▶ _Exercise objective_
From the first line to the last, repeat the data exactly but leave out the pictures.
::::
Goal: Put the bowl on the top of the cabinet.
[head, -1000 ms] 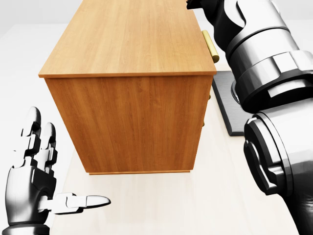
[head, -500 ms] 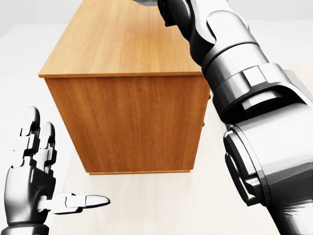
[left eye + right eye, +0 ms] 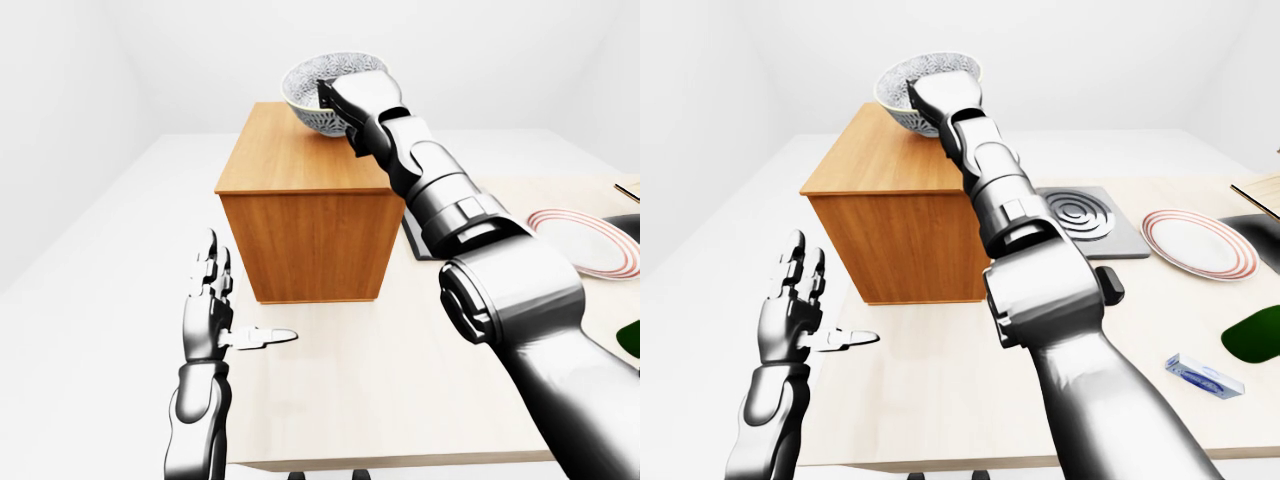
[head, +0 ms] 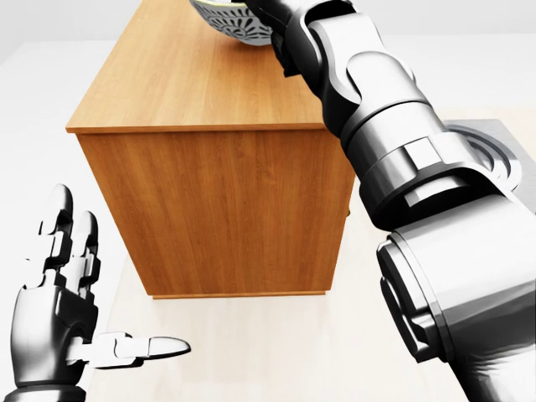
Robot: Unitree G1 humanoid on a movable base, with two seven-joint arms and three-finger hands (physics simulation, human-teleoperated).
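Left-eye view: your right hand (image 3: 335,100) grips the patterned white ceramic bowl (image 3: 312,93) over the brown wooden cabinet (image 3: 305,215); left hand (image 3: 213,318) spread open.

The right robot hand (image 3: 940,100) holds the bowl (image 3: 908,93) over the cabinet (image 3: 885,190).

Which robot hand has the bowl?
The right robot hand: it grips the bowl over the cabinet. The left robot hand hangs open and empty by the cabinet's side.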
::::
▶ _Final answer_
Goal: Put the bowl on the top of the cabinet.
[head, -1000 ms] 
[head, -500 ms] 
[left eye + right eye, +0 ms] 
[head, +0 ms] 
Robot: Unitree G1 humanoid on a movable base, with two seven-joint arms and three-finger hands (physics simulation, human-teleoperated).
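Left-eye view: your right hand (image 3: 335,100) grips the patterned white ceramic bowl (image 3: 312,93) over the brown wooden cabinet (image 3: 305,215); left hand (image 3: 213,318) spread open.

The right robot hand (image 3: 940,100) holds the bowl (image 3: 908,93) over the cabinet (image 3: 885,190).

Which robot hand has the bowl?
The right robot hand: it grips the bowl over the cabinet. The left robot hand hangs open and empty by the cabinet's side.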

This output completes the exercise.